Search the records below for the word "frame" and show every line where it occurs.

+ + + +

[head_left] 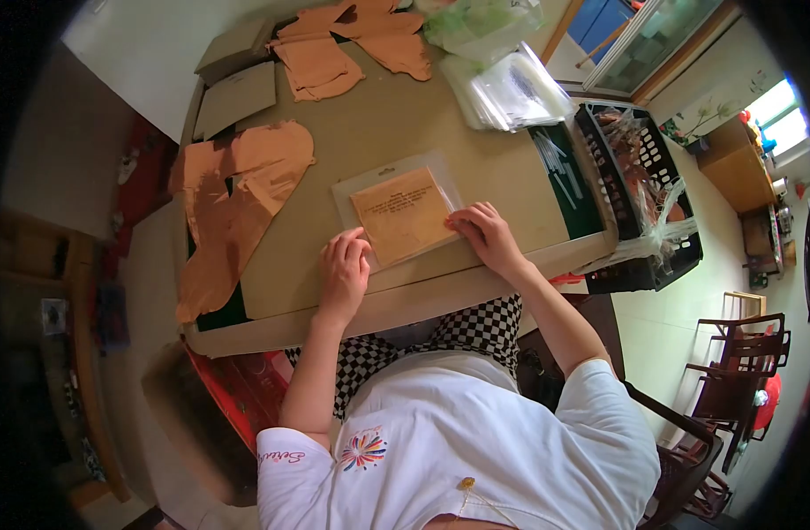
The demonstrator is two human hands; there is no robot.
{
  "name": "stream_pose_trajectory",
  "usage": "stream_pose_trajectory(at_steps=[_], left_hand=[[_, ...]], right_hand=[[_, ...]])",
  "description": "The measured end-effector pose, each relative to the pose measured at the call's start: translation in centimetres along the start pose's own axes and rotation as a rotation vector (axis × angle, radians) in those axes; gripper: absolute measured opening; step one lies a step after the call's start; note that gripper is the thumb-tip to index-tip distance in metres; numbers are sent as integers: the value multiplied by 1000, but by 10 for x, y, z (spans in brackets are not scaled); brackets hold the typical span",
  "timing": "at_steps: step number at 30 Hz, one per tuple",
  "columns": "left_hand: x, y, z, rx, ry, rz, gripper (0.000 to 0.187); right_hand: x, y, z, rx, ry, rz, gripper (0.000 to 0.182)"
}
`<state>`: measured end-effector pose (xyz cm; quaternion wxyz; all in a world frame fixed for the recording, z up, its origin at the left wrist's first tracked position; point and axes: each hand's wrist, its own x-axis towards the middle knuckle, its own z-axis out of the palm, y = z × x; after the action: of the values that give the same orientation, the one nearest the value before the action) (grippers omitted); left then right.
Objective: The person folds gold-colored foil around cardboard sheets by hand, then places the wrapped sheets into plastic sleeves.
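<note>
A clear plastic packet (339,194) with a hang hole lies on the cardboard-covered table in front of me. Inside it is a tan card (400,212) with several lines of dark print, too small to read. My left hand (344,261) has its fingers curled on the packet's lower left edge. At the right edge, my right hand (486,231) pinches the packet between thumb and fingers. To the left lies a large, creased orange-tan sheet (246,190) of irregular shape.
More orange-tan pieces (321,66) and cardboard boxes (237,99) sit at the far left. A stack of clear plastic bags (519,93) lies at the far right, near thin clear strips (559,168). A black crate (612,177) with wrapped items stands beyond the right edge. Chairs (731,371) are further right.
</note>
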<state>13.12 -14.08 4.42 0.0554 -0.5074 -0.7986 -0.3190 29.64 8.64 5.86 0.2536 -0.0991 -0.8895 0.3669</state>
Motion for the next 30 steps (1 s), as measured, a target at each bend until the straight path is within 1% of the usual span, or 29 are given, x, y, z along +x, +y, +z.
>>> stream_pose_trajectory(at_steps=[3,7,10,13,16,19,21,24,25,27,30], left_hand=[[-1,-3,4,60,61,26,21],[-2,-7,9,84,61,40,19],[-2,-9,9,107,44,43,19],[-1,-6,4,132,34,41,19],[0,-6,3,139,28,43,19],[-1,-8,3,132,22,52,17],[2,-8,0,100,7,52,15],[33,-15,2,-54,69,-26,14],[51,-15,3,-77,56,-36,15],[90,-11,7,-121,39,-58,17],[137,-20,32,19,-68,-165,25]], right_hand=[[-1,7,2,17,18,-6,18],[-3,5,4,-30,73,15,25],[-5,14,8,-165,156,-80,31],[-6,14,11,-254,173,-15,33],[-7,20,13,-283,201,-12,32],[-8,25,14,-329,307,58,27],[-9,36,19,-303,343,66,23],[-11,36,17,-228,335,96,22],[-10,33,16,-197,324,103,22],[-9,26,15,-249,297,79,23],[-8,23,16,-303,270,63,24]])
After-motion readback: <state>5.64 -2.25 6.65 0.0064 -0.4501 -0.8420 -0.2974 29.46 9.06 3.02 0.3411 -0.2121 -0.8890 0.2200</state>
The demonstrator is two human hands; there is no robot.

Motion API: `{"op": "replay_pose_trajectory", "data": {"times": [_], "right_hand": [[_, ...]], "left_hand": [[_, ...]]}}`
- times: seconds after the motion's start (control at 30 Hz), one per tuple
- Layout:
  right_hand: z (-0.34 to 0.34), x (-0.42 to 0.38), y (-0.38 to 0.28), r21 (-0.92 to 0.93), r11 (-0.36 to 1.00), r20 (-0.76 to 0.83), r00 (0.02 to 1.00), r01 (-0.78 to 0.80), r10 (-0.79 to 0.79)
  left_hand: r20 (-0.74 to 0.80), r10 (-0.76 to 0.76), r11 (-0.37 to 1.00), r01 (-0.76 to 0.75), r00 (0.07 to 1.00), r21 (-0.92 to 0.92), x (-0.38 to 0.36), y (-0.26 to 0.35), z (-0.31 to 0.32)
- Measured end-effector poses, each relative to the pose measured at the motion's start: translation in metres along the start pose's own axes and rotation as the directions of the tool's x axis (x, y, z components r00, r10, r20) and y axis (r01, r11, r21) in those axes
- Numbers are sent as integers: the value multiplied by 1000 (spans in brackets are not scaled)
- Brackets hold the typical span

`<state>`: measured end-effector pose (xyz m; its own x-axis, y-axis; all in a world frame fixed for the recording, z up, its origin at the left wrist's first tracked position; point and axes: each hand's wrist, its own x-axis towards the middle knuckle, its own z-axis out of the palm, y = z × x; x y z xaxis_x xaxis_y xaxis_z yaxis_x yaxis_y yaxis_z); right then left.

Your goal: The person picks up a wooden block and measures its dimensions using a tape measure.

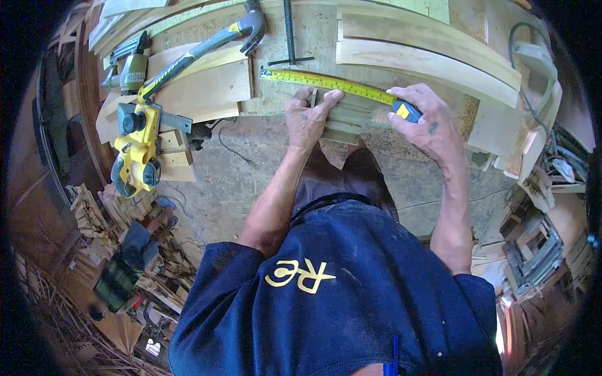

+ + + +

Your solution
`<state>`: measured end-effector pose (xyz cm; quaternion wxyz; all in a world frame fixed for the recording, z up, its origin at the left wrist's first tracked position; point and axes: each hand's wrist, its own x-axis towards the middle knuckle, its own z-axis out of the palm, y = z × x; after the action: of the values that give the same orientation, the one nearest the value before the action) (grippers omitted); left then right.
`<state>`: measured end-effector pose (xyz m; its own x-axis, y-axis; all in a world frame fixed for the recording, z up, its origin at the left wrist's first tracked position; point and axes: each hand's wrist, its own x-axis towards the middle knuckle, its own z-axis out of the palm, y = z × x; x y z xaxis_x xaxis_y xaxis_z yaxis_x yaxis_y yaxis_z); right then left.

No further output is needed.